UNtellektuell

Jetzt auch noch das: Muss sich der UNtellektuelle von den wenigen, die ihn überhaupt noch verstehen, schon häufig den Vorwurf gefallen lassen, seine in langen, gedankendurchschwitzten Nächten mühevoll auf die Welt gezerrten Kopfgeburten seien unoriginiell (siehe hier) ereilt ihn jetzt auch noch die Schelte, mitschuldig zu sein an der allgemeinen geistigen Enge in unserer Republik. Man müsste Daniel Kehlmann Respekt für seine Kritik an den Regietheaterkollegen zollen – allein für den Mut, als eingestandener Fachfremder zwischen all den -Idioten trotzdem eine eigene Meinung zu vertreten. Leider aber war jene in der Tat, erraten: ziemlich altbacken-unoriginell; zudem naiv, gar – ich sag es jetzt mal schrumpfförmig-linksintellektuell: reaktionär. Das Echo zwischen Applaus und Schelte aus den bekannten Fraktionsecken (mit Ausnahmen wie hier) aber eben auch nicht gerade neu.
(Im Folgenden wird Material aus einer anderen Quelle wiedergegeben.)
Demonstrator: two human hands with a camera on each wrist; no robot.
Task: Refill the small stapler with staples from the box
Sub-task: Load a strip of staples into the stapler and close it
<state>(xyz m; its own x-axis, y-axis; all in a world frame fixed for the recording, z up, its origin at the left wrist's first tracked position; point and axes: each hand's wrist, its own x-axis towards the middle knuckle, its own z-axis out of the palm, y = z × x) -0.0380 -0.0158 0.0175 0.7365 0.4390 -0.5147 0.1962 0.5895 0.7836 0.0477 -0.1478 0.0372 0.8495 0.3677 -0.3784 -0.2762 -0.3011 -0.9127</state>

In Zeiten der K-Wort-Dreifaltigkeit aus Kommerz, Kontent und Konsens zeigt man eben gern mit dem Finger auf die anderen, wenn es mal wieder heißt, medienwirksam den allgemeinen Kulturverlust zu beklagen. Fehlt nur noch, dass, sagen wir: Schlingensief zur nächsten Buchpreisverleihung (die wenigstens möchte Kehlmann zurecht abgeschafft sehen) fordert, die Herren Betriebs-Schriftsteller mögen doch bitte nicht mehr so viel Autorenliteratur schreiben, man müsse doch auch einen weltlicheren Zugang zur Welt gelten lassen, damit nicht immer Alltags-Experten wie Dieter Bohlen und andere Seichtgebiet-Surfer für all die zu unrecht Ungelesen in die Bresche der Bestsellerlisten springen müssen. Hm, obwohl: Schlingensief wäre da vielleicht doch der falsche: dessen neues
Buch verkauft sich ja ganz gut. Und okay, manche erheben den Finger auch: wie jüngst wieder im Interview Günther Grass. Aber es sollte sich mittlerweile herumgesprochen haben, das sowas in unseren blühenden Medienlandschaften nur noch jene Reaktionen provoziert (pc-Empörung, Kollegen-Häme oder am Schlimmsten: müdes Ablächeln), die jede wahre Debatte im Keim erstickt. Ist die Wirklichkeit mittlerweile selbst für Heidegger- und Adorno-Komplettversteher allzu komplex geworden? Oder warum wird sich da so oft vergalloppiert und hat es manchen offenbar schon völlig die Fachsprache verhagelt bis verschlagen? Hm. Was wollte ich jetzt eigentlich schreiben? Ach so, nee, irgendwie sind die doch auch selber Schuld, ne: Ist doch dumm, wenn einer wie Kehlmann ein Plädoyer für die Vielfalt halten will, dabei aber nur wieder die alte Leier des „Früher war alles besser“ herunterkurbelt. Oder wenn die Initiatoren des Heidelberger Appells gegen die imperiale Google-Galaxis rebellieren, dazu aber einer Vorstellung von Werkherrschaft das Wort reden, die das öffentliche Interesse derer, die Kunst und Forschung mitfinanzieren und tragen, elitär unter den Tisch fallen
lässt. Kein Wunder, dass bei so viel Selbstverliebtheit und
Verteilungskampf-Panik niemand mehr Zeitung lesen mag. Und nicht ohne Ironie, dass man beherzte Einsprüche gegen Zensursula und Vorratsdatenspeicherung eben jenen Netz-Nerds überlässt, die als Avantgarde der Vernichtung sämtlicher abendländischer Errungenschaften man selbst so gerne brandmarkt. Aber was soll der UNtellektuelle auch machen, bei im Zeitalter des Digitalen immer geringer werdenden Absatzzahlen? Nein, er hat es im Moment wirklich nicht leicht. Andererseits: hatte er ja noch nie. Oder doch? Ach was weiß denn ich. Aber schön, dass wir im Sommerloch mal wieder über was Wichtiges gesprochen haben.